Cela avait déjà été le cas pour les escarpins et le manteau blanc que Meghan Markle portait lors de l’annonce de ses fiançailles.

Un engouement qu’Alexandra Balikdjian, chercheur en psychologie économique et comportement du consommateur à l’ULB, explique par le mécanisme de l’identification : "Finalement, on pense qu’en ayant une robe, en l’occurrence, ou un sac, en possédant cet objet, on se rapproche un petit peu de l’image, de l’idéal qu’on a créé autour de ces princesses en devenir. En possédant son sac, quelque part je peux imaginer que j’ai tous les attributs de cette princesse".

Les marques, évidemment, ont parfaitement compris ce mécanisme. Elles en usent et abusent abondamment en associant leur image à telle ou telle star du show-business, du sport ou encore de la mode.

"Si cette star affiche l’utilisation de ce produit, si elle nous vante les mérites de ce produit, on va lui accorder aussi plus de crédit. On va se dire que si réellement elle consomme ce produit-là, et si pour elle, par exemple, ça lui rend les cheveux somptueux, si ce shampoing-là fonctionne sur ses cheveux, je peux partir du principe qu’en achetant le shampooing, j’aurai les mêmes cheveux que cette personne-là", ajoute Alexandra Balikdjian.

Une notoriété qui peut mal tourner

Si dans le cas du sac, la porte-parole de Strathberry s'est dit très enthousiaste. "C’est la meilleure chose qui pouvait nous arriver", a-t-elle déclaré. Ce n'est pas toujours le cas.

En novembre 2010, toujours au Royaume-Uni, lorsque le prince William officialise ses fiançailles avec Kate Middleton, celle-ci porte une robe bleue de la marque Issa. Quelques minutes plus tard, c'est la rupture de stock. La créatrice d’Issa, la Brésilienne Daniella Helayel, devient alors une figure incontournable de la mode britannique. Mais 5 ans plus tard, sa marque a tout simplement disparu.

Quant à savoir si on peut faire directement le lien entre le succès de cette marque après les fiançailles de Kate Middleton et sa chute, Daniella Helayel fait elle-même ce lien.

En 2010, son carnet de commandes est quasi vide, ce sont encore les suites de la crise économique. Arrivent les faits Kate Middleton. Les ventes d’Issa s’envolent, mais l’entreprise n’a pas assez d’argent pour financer une production à grande échelle, répondre à la demande.

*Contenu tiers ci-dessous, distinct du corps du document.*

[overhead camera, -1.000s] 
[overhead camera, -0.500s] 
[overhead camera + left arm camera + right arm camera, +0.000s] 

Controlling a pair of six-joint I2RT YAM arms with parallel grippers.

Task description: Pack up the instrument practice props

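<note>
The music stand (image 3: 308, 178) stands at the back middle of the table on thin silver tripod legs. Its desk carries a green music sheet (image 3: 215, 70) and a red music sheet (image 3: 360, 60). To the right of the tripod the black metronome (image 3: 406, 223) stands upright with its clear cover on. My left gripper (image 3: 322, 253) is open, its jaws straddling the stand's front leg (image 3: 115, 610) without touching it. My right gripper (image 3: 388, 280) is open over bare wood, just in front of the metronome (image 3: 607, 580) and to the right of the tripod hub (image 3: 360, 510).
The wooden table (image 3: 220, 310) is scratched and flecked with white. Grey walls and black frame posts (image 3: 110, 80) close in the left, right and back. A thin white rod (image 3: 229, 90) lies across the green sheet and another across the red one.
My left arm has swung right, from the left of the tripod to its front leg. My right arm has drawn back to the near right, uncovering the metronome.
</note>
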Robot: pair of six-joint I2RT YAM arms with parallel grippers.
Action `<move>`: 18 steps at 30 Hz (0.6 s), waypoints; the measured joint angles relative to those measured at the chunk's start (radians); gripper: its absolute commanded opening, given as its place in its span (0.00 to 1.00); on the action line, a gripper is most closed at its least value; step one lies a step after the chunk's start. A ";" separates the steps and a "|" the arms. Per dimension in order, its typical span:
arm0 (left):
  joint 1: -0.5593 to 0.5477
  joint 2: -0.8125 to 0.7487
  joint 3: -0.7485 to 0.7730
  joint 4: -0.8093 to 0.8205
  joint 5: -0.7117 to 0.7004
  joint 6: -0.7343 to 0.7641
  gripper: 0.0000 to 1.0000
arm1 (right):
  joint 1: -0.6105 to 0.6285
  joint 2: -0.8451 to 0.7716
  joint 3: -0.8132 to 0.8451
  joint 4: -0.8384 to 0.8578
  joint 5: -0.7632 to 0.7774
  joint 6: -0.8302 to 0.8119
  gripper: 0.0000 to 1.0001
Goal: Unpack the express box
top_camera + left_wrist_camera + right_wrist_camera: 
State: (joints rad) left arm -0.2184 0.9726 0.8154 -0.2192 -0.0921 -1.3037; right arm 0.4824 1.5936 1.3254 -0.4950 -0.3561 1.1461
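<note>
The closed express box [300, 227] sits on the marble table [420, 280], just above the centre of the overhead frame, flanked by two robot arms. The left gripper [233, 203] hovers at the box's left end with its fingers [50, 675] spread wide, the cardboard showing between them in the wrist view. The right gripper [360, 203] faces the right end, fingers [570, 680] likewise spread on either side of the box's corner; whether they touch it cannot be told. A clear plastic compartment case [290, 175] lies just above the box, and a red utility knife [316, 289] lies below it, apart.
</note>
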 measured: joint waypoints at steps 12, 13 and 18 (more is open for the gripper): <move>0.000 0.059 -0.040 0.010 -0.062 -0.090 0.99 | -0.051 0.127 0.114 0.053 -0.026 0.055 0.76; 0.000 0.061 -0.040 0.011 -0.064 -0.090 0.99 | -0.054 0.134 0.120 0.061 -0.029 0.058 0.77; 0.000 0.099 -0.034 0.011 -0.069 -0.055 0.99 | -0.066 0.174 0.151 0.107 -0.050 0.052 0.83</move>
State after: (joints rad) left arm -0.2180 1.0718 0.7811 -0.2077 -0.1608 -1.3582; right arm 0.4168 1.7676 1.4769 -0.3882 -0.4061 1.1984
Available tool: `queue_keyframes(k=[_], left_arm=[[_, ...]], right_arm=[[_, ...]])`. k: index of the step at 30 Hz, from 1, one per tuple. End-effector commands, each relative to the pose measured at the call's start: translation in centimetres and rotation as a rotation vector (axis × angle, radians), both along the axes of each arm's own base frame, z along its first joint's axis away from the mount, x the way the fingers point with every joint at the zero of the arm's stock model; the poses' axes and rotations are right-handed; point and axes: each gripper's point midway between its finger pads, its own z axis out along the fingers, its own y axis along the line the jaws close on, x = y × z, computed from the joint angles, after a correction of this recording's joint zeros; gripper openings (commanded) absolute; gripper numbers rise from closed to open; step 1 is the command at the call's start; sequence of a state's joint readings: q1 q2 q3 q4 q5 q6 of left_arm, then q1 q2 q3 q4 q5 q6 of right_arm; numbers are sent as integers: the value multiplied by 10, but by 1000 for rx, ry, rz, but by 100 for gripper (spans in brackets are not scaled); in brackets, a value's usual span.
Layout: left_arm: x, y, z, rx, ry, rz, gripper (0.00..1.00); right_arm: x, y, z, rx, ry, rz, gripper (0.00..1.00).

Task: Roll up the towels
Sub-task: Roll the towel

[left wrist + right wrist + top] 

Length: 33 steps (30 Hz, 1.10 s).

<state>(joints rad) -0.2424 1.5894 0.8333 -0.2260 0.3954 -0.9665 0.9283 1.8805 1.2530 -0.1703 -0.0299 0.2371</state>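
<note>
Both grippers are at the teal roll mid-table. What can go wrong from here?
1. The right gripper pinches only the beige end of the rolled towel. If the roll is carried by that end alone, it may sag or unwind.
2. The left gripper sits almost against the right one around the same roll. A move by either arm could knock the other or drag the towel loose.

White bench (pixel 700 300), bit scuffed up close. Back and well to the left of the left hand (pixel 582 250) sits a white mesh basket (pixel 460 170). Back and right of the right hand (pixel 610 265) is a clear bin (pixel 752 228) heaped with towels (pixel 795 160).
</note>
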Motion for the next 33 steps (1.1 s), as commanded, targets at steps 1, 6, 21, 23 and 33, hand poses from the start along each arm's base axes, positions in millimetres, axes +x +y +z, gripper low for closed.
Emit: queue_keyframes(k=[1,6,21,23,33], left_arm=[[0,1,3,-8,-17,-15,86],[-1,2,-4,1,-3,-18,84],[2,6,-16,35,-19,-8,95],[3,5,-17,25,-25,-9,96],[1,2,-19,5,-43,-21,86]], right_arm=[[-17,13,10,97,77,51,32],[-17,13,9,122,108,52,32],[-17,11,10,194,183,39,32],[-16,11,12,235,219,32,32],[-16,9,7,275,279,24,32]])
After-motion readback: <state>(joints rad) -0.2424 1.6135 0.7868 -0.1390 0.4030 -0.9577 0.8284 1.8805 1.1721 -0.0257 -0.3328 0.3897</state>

La banque est apparemment aux abonnés absents, et surtout les factures des sous-traitants s’empilent les unes sur les autres ; l’entreprise est au bord de la faillite. Daniella Helayel doit alors ouvrir le capital de son entreprise à un investisseur extérieur. La mayonnaise ne prend pas, mauvaise gestion. Quelques années plus tard, en 2013, la créatrice brésilienne quitte sa propre marque, et en 2015, rideau, Issa dépose le bilan.